EXERCISE AIM:
Pictures stay out; everything else in the listing below is to be restated word for word.

DATA PROVIDED:
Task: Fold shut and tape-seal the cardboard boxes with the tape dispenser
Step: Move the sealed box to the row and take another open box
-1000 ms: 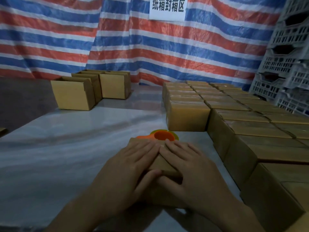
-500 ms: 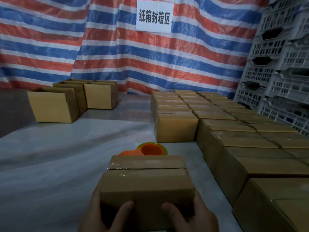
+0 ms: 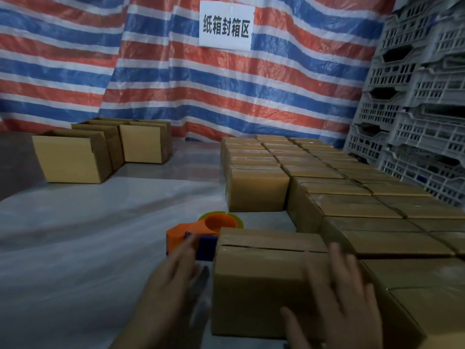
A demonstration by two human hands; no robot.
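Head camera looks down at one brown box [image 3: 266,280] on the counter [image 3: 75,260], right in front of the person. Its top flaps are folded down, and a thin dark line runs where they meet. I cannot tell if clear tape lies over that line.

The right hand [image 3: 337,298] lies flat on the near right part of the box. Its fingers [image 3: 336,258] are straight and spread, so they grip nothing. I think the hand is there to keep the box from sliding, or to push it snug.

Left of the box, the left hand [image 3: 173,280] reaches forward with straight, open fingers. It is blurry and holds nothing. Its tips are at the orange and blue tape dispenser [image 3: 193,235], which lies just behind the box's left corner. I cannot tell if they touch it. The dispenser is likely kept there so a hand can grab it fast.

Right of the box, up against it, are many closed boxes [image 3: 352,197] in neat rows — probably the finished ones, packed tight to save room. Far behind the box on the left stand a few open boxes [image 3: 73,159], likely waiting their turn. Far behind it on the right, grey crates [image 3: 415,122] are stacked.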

ANSWER BOX:
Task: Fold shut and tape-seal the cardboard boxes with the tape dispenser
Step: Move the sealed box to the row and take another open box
-1000 ms: 
-500 ms: 
+0 ms: 
A demonstration by two human hands; no robot.
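Head camera looks down at one brown box [image 3: 266,280] on the counter [image 3: 75,260], right in front of the person. Its top flaps are folded down, and a thin dark line runs where they meet. I cannot tell if clear tape lies over that line.

The right hand [image 3: 337,298] lies flat on the near right part of the box. Its fingers [image 3: 336,258] are straight and spread, so they grip nothing. I think the hand is there to keep the box from sliding, or to push it snug.

Left of the box, the left hand [image 3: 173,280] reaches forward with straight, open fingers. It is blurry and holds nothing. Its tips are at the orange and blue tape dispenser [image 3: 193,235], which lies just behind the box's left corner. I cannot tell if they touch it. The dispenser is likely kept there so a hand can grab it fast.

Right of the box, up against it, are many closed boxes [image 3: 352,197] in neat rows — probably the finished ones, packed tight to save room. Far behind the box on the left stand a few open boxes [image 3: 73,159], likely waiting their turn. Far behind it on the right, grey crates [image 3: 415,122] are stacked.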

The work for this exercise is now done.